Re: Merging combining classes, was: New contribution N2676

From: Philippe Verdy (verdy_p@wanadoo.fr)
Date: Mon Oct 27 2003 - 08:54:13 CST


Thanks a lot for thzese precisions on Hebrew usages that need those
combining order overrides.
This demonstrates that this occurs relatively infrequently, and so
introducing a ignorable "combining order override" control makes sense,
without needing to add duplicate codepoints with corrected properties.
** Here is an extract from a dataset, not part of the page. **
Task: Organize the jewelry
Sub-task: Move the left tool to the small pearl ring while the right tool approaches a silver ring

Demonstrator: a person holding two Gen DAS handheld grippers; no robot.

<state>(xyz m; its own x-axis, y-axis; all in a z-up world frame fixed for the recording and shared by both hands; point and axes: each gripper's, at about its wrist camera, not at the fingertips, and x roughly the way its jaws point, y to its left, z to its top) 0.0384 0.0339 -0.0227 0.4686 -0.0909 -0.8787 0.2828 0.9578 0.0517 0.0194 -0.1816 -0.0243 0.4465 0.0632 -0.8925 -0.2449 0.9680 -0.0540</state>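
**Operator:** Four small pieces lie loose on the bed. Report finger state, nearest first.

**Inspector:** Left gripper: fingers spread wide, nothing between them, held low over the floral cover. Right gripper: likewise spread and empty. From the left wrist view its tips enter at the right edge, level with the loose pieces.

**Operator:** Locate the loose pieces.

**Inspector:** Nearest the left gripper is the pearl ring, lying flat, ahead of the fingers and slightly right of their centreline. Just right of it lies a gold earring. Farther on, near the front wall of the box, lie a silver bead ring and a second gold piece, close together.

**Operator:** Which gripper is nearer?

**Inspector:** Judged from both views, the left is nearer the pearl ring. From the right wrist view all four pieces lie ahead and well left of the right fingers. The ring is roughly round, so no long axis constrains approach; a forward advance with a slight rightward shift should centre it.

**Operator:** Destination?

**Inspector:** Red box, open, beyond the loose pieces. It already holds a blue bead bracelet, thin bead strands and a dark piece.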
What is important here is whever the lack of this ovveride or separate
codepoint makes the text ambiguous. With your comments, I see that the
Hebrew logical order may not always need to be respected in the encoded
string, provided that the character identity (for example the sin letter) is
preserved, according to users expectations (notably if a combined character
is mapped on the common keyboard).

I would then say that the Hebrew language should need to represent grapheme
clusters as:
- a logical combining sequence for the initial consonnant and its modifier
(like shin dot)
- then the logical combining sequences for each extra vowel sign with their
accuentation.

The problem here is that consonnant modifiers, vowels and accents in Hebrew
are all encoded as combining characters, but each subgroup belong to
combining classes whose value ranges are overlapping. With the current
model, only 1 combining sequence can be encoded, without sub-hierarchy. If
only the Hebrew vowels had been encoded as separate base characters instead
of combining characters, we would not have this problem, as they would
initiate their own combining sequence.

That's where a CCO (combining class override) control character (CGJ or
other) can help: it can be used to force a missing and separate base
character for vowels, notably for the second vowel group, but also for the
consonnant modifier (shin dot) if it is followed by a vowel group.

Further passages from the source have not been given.